**EXERCISE GOAL:** A single figure is required: the number of lines in the listing below containing the word "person".
•••••
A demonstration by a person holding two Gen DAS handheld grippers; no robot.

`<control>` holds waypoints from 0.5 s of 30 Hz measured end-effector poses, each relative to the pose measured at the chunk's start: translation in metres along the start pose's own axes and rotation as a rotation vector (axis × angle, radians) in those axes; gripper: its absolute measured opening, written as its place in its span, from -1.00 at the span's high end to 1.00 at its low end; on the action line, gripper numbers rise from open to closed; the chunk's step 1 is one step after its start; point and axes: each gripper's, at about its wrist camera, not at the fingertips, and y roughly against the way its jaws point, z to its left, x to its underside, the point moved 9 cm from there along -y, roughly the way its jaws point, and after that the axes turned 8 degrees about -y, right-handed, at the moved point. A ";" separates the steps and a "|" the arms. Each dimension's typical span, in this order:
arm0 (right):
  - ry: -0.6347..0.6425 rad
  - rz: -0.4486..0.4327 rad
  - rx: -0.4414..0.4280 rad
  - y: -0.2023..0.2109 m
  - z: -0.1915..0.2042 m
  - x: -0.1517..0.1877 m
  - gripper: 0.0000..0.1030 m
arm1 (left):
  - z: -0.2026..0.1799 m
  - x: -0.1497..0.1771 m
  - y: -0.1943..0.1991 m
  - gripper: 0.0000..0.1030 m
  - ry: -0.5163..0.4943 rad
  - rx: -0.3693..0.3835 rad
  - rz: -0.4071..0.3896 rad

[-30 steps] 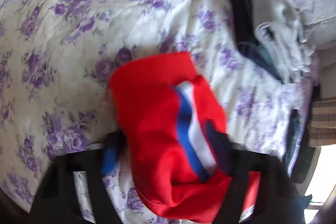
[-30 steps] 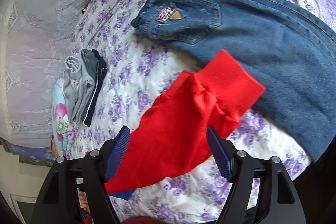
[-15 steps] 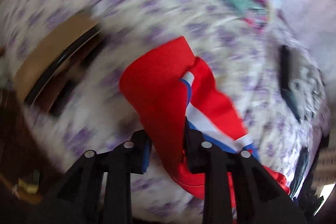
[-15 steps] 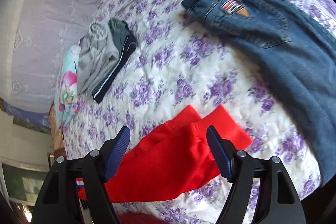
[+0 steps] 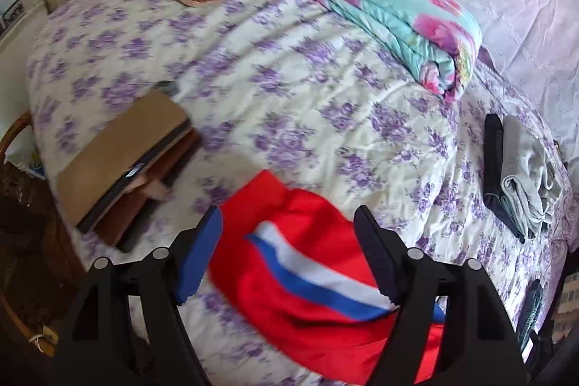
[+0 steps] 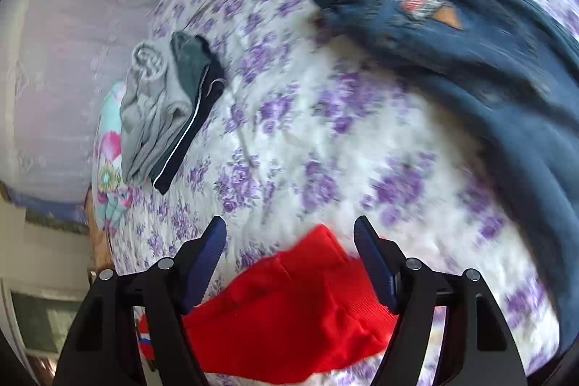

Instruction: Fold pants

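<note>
Red pants [image 5: 311,295] lie on the floral bedspread [image 5: 307,104] between and below the spread, empty jaws of the left gripper [image 5: 289,255] and right gripper [image 6: 289,259]. Folded clothes [image 5: 521,176] at 3 o'clock, quilt [image 5: 398,13] at 1; jeans [image 6: 470,60] at 2 in the right view.

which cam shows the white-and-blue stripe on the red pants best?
Left wrist view. The white-and-blue stripe runs long and unobstructed across the red pants, between the open left gripper fingers. The right wrist view shows only a sliver of stripe at the pants' edge, beside the open right gripper.
</note>
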 end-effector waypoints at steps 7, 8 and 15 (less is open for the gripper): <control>-0.004 0.234 0.050 -0.010 -0.043 0.090 -0.24 | -0.019 0.018 -0.021 -0.49 -0.066 -0.007 0.080; -0.045 0.268 0.051 -0.007 -0.056 0.103 -0.23 | -0.018 0.022 -0.023 -0.52 -0.069 -0.010 0.090; -0.048 0.157 0.045 0.020 -0.041 0.090 -0.30 | -0.020 0.026 -0.035 -0.56 -0.071 0.005 0.125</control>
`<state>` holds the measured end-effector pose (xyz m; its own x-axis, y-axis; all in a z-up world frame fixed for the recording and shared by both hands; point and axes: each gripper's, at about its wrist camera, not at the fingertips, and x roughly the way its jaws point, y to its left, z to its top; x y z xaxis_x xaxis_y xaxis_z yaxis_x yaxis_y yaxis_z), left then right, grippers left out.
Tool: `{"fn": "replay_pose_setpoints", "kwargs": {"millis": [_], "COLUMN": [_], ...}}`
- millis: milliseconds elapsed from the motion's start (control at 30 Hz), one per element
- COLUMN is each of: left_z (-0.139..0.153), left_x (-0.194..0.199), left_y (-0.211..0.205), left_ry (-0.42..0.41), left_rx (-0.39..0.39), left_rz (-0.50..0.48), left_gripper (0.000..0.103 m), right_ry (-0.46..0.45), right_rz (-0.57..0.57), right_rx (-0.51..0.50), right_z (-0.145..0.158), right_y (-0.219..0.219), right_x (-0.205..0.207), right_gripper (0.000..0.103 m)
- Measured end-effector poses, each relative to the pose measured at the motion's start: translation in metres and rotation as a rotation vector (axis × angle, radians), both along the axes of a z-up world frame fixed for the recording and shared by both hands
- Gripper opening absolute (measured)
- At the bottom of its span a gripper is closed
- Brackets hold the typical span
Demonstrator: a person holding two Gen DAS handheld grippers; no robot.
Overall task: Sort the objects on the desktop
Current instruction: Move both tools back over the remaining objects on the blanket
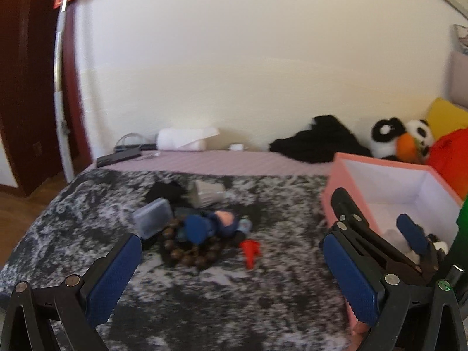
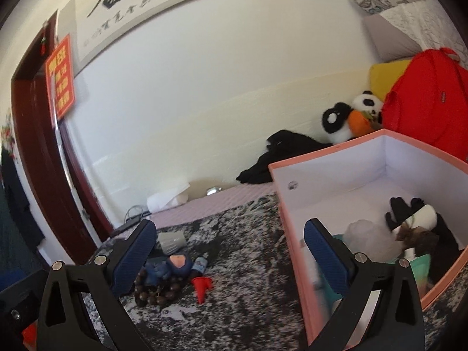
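Note:
A small pile lies on the black-and-white mottled cloth: a blue doll, a brown bead bracelet, a clear grey case, a red plastic piece and a ribbed grey cup. The pile also shows in the right wrist view, with the doll and red piece. A pink box at the right holds several items. My left gripper is open and empty, short of the pile. My right gripper is open and empty, straddling the box's left wall; it also shows in the left wrist view.
Black clothing, panda plush toys, a red bag and a yellow cushion lie behind the box. A white roll, cables and a dark flat device sit at the back left by the wall.

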<state>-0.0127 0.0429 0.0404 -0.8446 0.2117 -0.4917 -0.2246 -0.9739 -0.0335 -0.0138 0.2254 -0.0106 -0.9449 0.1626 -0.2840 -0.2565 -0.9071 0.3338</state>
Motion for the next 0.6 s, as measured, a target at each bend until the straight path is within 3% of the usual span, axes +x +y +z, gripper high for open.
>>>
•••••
**EXERCISE RESPONSE:** 2